• **What needs to be done**: Reproduce word for word the lines between those holding "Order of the" and "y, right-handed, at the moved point", inclusive, and nothing else from the data below.

>>

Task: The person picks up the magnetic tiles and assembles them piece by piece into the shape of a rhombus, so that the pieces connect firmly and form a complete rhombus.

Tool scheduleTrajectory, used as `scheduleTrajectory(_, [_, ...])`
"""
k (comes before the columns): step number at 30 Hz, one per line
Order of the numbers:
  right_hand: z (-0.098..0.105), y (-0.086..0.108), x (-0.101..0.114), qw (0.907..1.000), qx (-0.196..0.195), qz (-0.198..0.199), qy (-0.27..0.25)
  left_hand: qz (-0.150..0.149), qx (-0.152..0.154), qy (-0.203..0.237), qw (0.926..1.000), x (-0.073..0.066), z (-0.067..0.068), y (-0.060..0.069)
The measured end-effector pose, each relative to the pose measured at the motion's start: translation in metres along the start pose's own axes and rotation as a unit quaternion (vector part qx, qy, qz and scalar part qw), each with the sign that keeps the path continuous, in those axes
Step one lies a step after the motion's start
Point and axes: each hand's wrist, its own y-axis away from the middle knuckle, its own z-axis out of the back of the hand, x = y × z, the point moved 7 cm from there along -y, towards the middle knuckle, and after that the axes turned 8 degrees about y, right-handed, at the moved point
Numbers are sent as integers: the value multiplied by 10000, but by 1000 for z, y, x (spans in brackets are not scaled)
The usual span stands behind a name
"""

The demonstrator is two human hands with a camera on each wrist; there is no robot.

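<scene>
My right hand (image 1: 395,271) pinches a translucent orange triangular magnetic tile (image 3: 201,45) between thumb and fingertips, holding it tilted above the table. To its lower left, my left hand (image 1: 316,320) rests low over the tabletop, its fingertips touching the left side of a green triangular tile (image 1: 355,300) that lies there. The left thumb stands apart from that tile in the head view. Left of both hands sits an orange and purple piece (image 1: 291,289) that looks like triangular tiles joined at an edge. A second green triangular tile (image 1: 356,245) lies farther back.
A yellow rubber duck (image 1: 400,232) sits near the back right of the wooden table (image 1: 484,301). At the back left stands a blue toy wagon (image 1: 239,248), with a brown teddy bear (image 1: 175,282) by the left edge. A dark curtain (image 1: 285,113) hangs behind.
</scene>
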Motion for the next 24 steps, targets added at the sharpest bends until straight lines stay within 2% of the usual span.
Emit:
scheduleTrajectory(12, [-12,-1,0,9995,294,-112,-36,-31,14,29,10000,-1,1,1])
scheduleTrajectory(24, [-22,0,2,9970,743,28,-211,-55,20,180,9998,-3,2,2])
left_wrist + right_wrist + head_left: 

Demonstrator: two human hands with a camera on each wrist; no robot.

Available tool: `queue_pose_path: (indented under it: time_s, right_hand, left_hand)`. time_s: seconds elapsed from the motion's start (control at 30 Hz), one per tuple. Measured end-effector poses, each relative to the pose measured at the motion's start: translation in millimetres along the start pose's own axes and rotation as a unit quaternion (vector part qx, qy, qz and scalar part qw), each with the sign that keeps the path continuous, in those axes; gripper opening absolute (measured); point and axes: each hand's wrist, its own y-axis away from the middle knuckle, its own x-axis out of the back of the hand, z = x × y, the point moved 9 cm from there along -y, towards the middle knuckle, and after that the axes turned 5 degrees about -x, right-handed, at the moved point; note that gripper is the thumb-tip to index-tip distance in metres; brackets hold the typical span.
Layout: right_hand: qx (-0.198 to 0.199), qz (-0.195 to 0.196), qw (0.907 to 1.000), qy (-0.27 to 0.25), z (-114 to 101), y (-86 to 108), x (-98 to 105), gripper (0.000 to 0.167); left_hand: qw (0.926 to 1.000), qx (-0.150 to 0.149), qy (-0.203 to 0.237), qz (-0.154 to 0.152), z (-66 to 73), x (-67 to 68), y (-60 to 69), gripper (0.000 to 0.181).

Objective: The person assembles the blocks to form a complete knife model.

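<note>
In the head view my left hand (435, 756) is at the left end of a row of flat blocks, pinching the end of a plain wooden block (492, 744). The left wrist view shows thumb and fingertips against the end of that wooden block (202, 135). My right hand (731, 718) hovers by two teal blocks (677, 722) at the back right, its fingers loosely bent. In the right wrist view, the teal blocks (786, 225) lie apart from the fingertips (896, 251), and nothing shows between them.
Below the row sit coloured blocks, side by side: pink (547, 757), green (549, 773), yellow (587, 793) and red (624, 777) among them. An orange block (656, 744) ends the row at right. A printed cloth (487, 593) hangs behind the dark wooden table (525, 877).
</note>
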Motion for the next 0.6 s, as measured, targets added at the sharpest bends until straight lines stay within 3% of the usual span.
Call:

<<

• **Response**:
Order of the numbers:
  right_hand: z (-0.098..0.105), y (-0.086..0.108), x (-0.101..0.114), qw (0.907..1.000), qx (-0.196..0.195), qz (-0.198..0.199), qy (-0.27..0.25)
  left_hand: qz (-0.150..0.149), qx (-0.152..0.154), qy (-0.203..0.237), qw (0.926..1.000), x (-0.073..0.066), z (-0.067..0.068), y (-0.060..0.069)
The measured end-effector pose, each relative to the pose measured at the motion's start: translation in metres along the start pose's own axes and rotation as a unit quaternion (vector part qx, qy, qz and scalar part qw), each with the sign that keeps the path continuous, in those axes
Step one lies a step after the motion's start
Point and axes: each hand's wrist, its own y-axis away from the middle knuckle, its own z-axis out of the back of the hand, x = y × z, the point moved 7 cm from there along -y, towards the middle knuckle, and after that the axes turned 8 degrees about y, right-handed, at the moved point

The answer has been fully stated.